**Dataset content:**

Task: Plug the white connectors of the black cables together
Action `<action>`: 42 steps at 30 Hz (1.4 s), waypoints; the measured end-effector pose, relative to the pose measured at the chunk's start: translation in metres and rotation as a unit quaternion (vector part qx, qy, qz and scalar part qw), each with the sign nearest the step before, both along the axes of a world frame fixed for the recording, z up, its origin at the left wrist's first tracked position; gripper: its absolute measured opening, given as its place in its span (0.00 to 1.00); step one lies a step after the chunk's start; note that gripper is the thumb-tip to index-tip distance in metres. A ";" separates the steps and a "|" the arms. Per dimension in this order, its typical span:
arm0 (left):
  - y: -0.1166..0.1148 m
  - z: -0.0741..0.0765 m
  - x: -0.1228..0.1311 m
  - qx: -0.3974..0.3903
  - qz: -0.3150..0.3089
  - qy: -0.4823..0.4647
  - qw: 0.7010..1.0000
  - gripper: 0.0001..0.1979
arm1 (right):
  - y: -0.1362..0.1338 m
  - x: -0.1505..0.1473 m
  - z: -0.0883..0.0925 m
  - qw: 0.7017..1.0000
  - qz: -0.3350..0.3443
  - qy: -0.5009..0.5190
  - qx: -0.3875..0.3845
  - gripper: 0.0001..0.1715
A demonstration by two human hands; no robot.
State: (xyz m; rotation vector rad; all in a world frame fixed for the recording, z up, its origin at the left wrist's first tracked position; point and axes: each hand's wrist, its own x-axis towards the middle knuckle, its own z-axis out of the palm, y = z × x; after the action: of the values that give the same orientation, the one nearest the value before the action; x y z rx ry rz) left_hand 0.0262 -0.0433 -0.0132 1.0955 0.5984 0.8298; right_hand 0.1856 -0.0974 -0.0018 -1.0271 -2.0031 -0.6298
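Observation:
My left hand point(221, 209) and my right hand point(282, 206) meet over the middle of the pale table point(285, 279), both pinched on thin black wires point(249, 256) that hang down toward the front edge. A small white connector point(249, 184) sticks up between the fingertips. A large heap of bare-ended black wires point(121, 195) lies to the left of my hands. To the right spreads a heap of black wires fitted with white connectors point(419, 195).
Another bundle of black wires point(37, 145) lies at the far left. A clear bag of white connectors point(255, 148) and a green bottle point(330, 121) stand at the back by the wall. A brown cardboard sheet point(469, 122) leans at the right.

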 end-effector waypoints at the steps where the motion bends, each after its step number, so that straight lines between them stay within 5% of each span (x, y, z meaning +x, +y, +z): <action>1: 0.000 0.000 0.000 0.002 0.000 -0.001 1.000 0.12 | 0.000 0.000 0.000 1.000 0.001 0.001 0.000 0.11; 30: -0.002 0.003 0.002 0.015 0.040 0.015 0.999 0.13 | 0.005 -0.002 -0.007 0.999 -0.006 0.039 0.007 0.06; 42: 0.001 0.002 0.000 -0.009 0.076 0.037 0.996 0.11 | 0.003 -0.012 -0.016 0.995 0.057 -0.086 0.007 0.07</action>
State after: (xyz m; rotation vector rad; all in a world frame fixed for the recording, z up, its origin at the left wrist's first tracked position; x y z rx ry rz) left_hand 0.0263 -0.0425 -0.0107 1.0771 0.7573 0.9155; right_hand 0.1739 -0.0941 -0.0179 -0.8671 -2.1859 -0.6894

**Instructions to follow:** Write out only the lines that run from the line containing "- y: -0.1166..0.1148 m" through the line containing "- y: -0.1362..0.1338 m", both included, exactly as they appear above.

**Finished task:**
  - y: -0.1166..0.1148 m
  - z: -0.0741..0.0765 m
  - x: -0.1228..0.1311 m
  - qx: -0.3974..0.3903
  - qz: -0.3150..0.3089
  - qy: -0.4823..0.4647
  - qw: 0.7010..1.0000
  - gripper: 0.0001..0.1979
arm1 (right):
  - y: -0.1362..0.1338 m

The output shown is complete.